Li Shizhuo, Hills and Valleys, ink on paper, The Palace Museum, Beijing

Characterised by texturing with a dry brush, his landscapes, for which he was most acclaimed, are mainly inspired by Wang Yuanqi of the Loudong School and are emulative of Ni Zan and Huang Gongwang. His expertise in landscape painting earned him a place with Gao Xiang, Gao Fenghan, Prince Shen and Dong Bangda among the Ten Sages of Painting.

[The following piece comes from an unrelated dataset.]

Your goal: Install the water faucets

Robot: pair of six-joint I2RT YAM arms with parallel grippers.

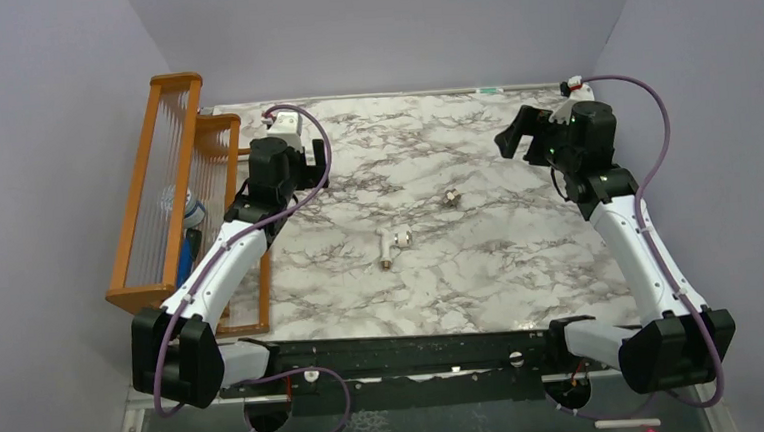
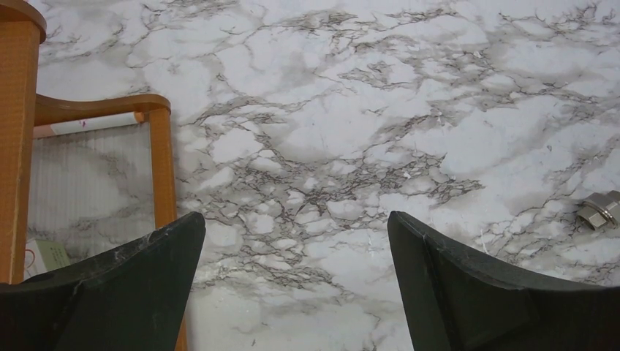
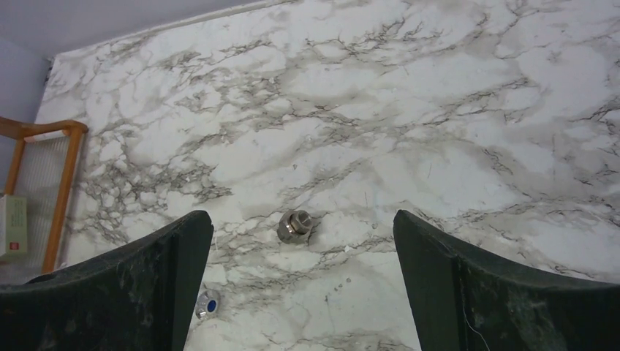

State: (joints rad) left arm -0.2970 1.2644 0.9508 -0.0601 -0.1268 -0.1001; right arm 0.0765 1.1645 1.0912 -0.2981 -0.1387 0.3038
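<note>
The top view is showing both task pieces at once. The white tap is lying on its side near the middle of the marble table top, with its round silvery head facing right and its metal threaded end pointing toward the arm bases. The nut-like fitting is sitting apart from it, farther back and to the right. Both are lying clear of the arms.

The right wrist view is giving the closest look at the fitting: a silvery-grey, flat-sided collar with a round opening, resting on the marble between the two dark fingers. Of the tap, that view is catching only the knob, its blue centre dot peeking out beside one finger near the bottom edge.

The left wrist view is showing the fitting only at its right edge, partly cut off, and the tap is falling outside it. It is showing the wooden rack up close on the left.

The left gripper is hanging above the marble beside the rack, fingers spread wide around nothing. The right gripper is likewise spread wide and holding nothing.
</note>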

Unlike Dong Bangda, who was a literati-courtier adept at painting and calligraphy, Li Shizhuo did not have the privilege to stay by the emperor’s side for the sake of poetry, painting and calligraphy. Yet, he would not pass up any opportunity to impress the emperor with his talent so much so that Emperor Qianlong, proud as he was of his own artistic flair, praised him in a poem (in “Ti Li Shizhuo Shulin tingzi”). More than a dozen of Emperor Qianlong’s poems were either inscribed on or related to Li Shizhuo’s paintings and some twenty works of his are included in the imperial Shiqu catalogue.

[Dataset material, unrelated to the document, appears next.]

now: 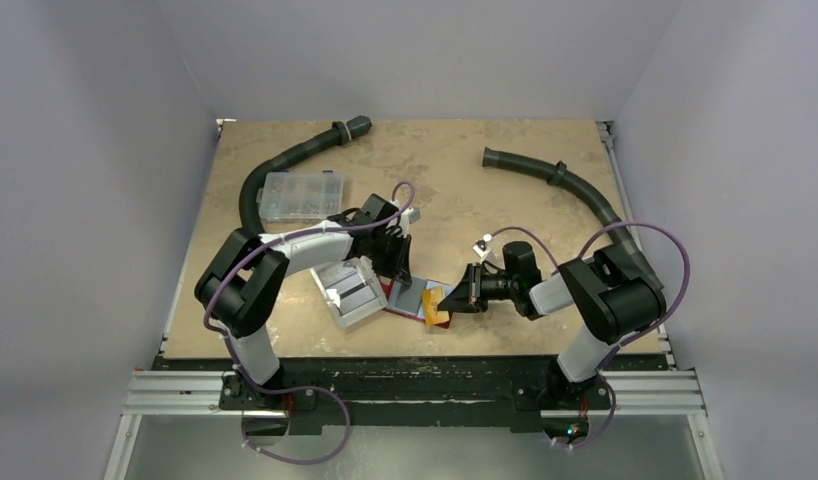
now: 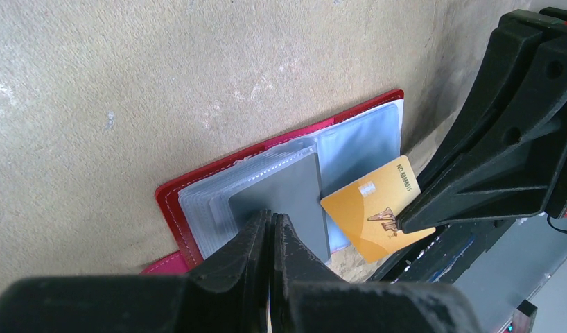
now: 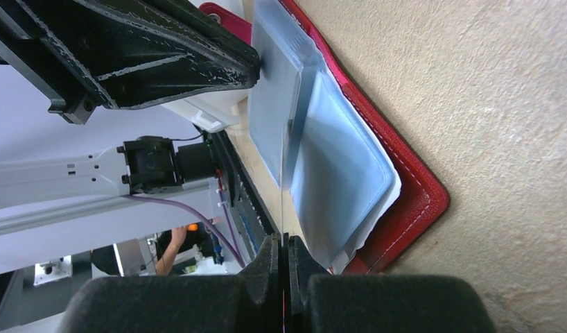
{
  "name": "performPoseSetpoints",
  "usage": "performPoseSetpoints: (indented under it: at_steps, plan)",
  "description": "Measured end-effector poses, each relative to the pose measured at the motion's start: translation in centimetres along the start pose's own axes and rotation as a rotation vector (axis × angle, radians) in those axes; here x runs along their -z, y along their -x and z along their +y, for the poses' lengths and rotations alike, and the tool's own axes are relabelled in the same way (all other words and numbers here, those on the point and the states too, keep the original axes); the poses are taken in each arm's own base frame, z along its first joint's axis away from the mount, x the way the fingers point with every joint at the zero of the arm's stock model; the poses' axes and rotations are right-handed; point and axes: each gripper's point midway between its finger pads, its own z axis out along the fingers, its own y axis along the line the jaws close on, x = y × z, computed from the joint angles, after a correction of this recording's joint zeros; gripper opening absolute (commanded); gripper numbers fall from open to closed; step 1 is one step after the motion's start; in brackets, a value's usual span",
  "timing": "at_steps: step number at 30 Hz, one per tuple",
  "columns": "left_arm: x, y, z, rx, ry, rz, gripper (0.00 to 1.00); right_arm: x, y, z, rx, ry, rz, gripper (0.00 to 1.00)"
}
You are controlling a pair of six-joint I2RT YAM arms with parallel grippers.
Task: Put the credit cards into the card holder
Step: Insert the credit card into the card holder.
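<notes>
The red card holder [image 1: 397, 300] lies open near the table's front edge, its clear sleeves fanned out [image 2: 197, 205]. A grey card [image 2: 288, 198] sits on the sleeves. My left gripper [image 2: 270, 220] is shut and its tips rest on the grey card. My right gripper [image 1: 453, 299] is shut on a yellow card [image 2: 371, 208], holding it tilted at the holder's right page. In the right wrist view the card [image 3: 283, 173] shows edge-on between my shut right gripper [image 3: 283, 241], beside the holder [image 3: 412, 194]. No light blue card shows.
A white bin [image 1: 350, 292] stands just left of the holder. A clear compartment box [image 1: 303, 195] lies at the back left. Two black hoses [image 1: 285, 160] [image 1: 555, 175] curve across the back. The table's front edge and rail [image 1: 415, 385] are close behind the holder.
</notes>
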Motion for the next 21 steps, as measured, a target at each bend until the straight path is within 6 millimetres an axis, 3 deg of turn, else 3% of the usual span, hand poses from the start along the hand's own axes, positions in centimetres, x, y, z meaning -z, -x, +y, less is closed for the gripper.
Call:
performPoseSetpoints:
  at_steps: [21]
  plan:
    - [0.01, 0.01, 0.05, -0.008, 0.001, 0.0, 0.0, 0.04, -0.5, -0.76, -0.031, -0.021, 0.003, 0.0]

Li Shizhuo’s Poetic Idea of “Song on the Headcount Congee” (detail)

Converging with Poetic Idea of “Song on the Lantern Fair” in composition, Poetic Idea of “Song on the Headcount Congee” diverges with its monumental mountains set off by unpainted spaces instead of the rounded rolling hills typical of the Jiangnan area. Manifesting the painter’s mature style characterised by dry fine-brush treatment as in Mount Duisong, the emphases are on delineation and texturing to bring out the ruggedness of the rocks. Despite the narrative about Suzhou in the south, the ambience brings to mind the desolate winter of the north. This is due to the painter’s inextricable internalization of the styles of Wang Yuanqi and Ni Zan. Derived from Wang Hui and Li Cheng, the wintry pines in the middle ground and other trees elsewhere are distinguishable by their concise description, generous washes and elegantly pointed brushwork. In the foreground are two peasant households. While the young and old in one of the households are enjoying congee in a nondescript home beyond the low walls, a woman is working in the kitchen in another, apparently waiting for the man who is returning with some firewood. In contrast to the delicate figures in outline style that the painter modelled on Li Gonglin, the figures here are unpretentiously simple.

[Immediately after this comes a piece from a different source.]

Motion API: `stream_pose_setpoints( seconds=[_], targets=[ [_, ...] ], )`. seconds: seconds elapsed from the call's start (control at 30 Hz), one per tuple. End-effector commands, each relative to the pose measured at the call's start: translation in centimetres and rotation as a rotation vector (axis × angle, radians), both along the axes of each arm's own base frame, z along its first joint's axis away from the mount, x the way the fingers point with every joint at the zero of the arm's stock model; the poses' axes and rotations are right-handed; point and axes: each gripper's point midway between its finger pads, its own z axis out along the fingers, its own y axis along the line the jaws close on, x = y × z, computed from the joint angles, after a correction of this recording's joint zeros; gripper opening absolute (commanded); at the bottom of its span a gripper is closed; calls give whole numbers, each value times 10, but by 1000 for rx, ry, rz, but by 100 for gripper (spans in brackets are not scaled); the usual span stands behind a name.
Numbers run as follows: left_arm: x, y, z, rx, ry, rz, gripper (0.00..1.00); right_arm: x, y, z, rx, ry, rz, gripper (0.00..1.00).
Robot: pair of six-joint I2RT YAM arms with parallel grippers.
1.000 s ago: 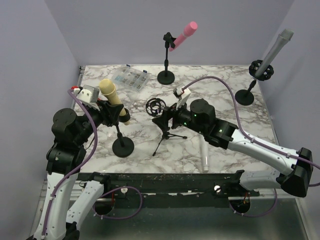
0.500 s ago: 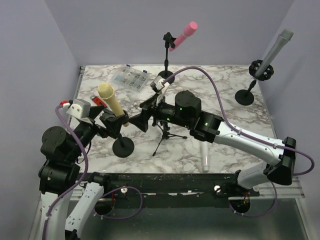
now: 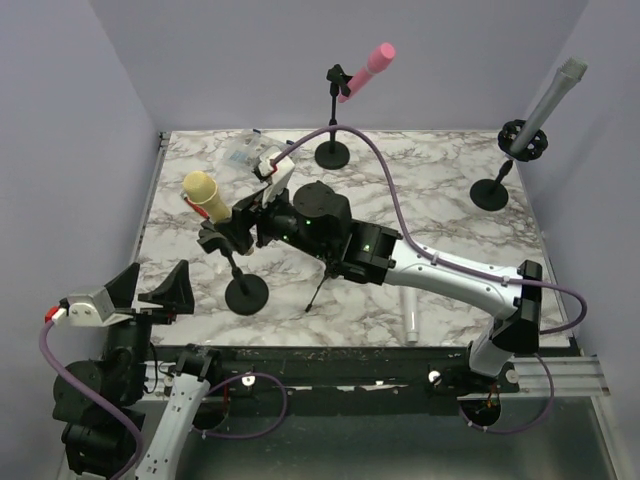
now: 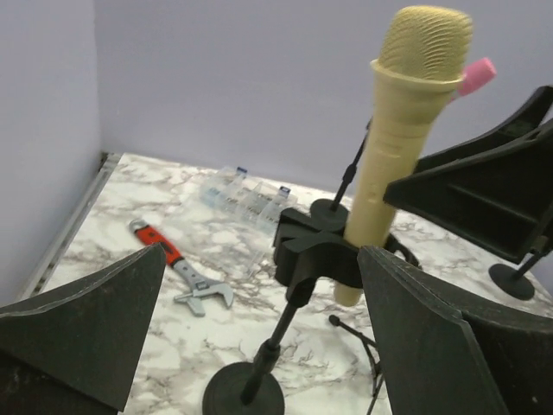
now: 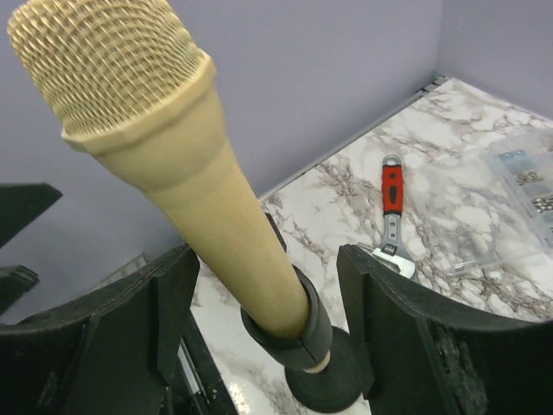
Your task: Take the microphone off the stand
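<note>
1. Nearest the front edge, the left arm (image 3: pixel 105 395) had pulled back from the stand (image 3: pixel 238 270). A second before, its jaws were pressed in at the clip (image 5: pixel 289 333). Now they were spread wide and well apart from it, holding nothing.
2. That let go of the stand, so nothing steadied it except its own round base (image 3: pixel 247 293) on the counter (image 3: pixel 450 200). I judged this a risk, since a pull on the microphone could tip the stand.
3. Farther in, the right arm (image 3: pixel 400 262) had swung left from the middle of the counter. Its jaws were spread on either side of the cream microphone (image 3: pixel 207 195), just above the clip. The right wrist view showed a gap on both sides, so they were not yet pinching it.
4. For the task, this looked like a handover, with 1 arm leaving and the other lined up to close and lift. The microphone was not yet removed.
5. The microphone sat in the clip at the left part of the counter. Its long axis was steeply tilted rather than upright. The mesh head (image 5: pixel 104 65) pointed up and toward the far left, and the tail poked down through the clip toward the near right.
6. A pull along that axis, up and to the far left, would likely free it most cleanly.
</note>
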Motion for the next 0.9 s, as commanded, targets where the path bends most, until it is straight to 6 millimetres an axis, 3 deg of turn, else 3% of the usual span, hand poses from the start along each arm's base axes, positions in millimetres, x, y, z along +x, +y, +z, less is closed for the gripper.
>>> stream_pose_setpoints(
  seconds=[0.0, 0.17, 0.33, 0.37, 0.43, 0.5, 0.67, 0.87],
  targets=[
    [8, 22, -36, -42, 111, 132, 99, 17, 2, -4, -71, -47, -222, 73],
    [11, 16, -42, -42, 127, 101, 99, 9, 15, -3, -85, -100, -210, 71],
    [19, 4, -49, -30, 152, 48, 99, 10, 24, -9, -109, -121, -197, 57],
    [20, 1, -49, -26, 153, 33, 99, 8, 26, -10, -113, -127, -181, 49],
    [22, -10, -49, -5, 148, -25, 99, 4, 28, -11, -118, -141, -149, 21],
    [22, -22, -47, 11, 133, -92, 99, 0, 28, -10, -121, -159, -114, 1],
    [24, -48, -47, 36, 120, -231, 99, -9, 22, -11, -111, -160, 53, 1],
    [31, -61, -52, 118, 141, -299, 99, -10, -1, -6, -34, -131, 258, 1]
  ],
)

The circumstances leading to the scattering of the folding-screen painting set under discussion are quite different from some of their counterparts in the Qing imperial collection. Take for example Giuseppe Castiglione’s The Ten Steeds, a large-sized ten-piece set of which the two palace museums across the Taiwan Strait each houses five components. Like the folding-screen painting set that was stored in the Pavilion of Prolonged Spring, the set of The Ten Steeds was originally stowed in large chests painted with dragons in gold in the Palace of Heavenly Purity. During the Daoguang, Xianfeng and Xuantong reigns, individual component paintings were chosen and taken elsewhere such that the set was split into two. At the time of retreat, the Kuomintang took with them only the five scrolls that had been deposited in the Palace of Heavenly Purity during the Xuantong reign. Coming back to the present folding-screen painting set, the three lost component paintings were likely to have been stolen by eunuchs during the Xuantong reign so that only seven were left to be removed to Taiwan.

"Who can imagine how intertwined these two paintings had been with the vicissitudes of modern China prior to their emergence from oblivion? Once lost but now found, these rare gems will surely be obsessions that grip the hearts and minds of the initiated."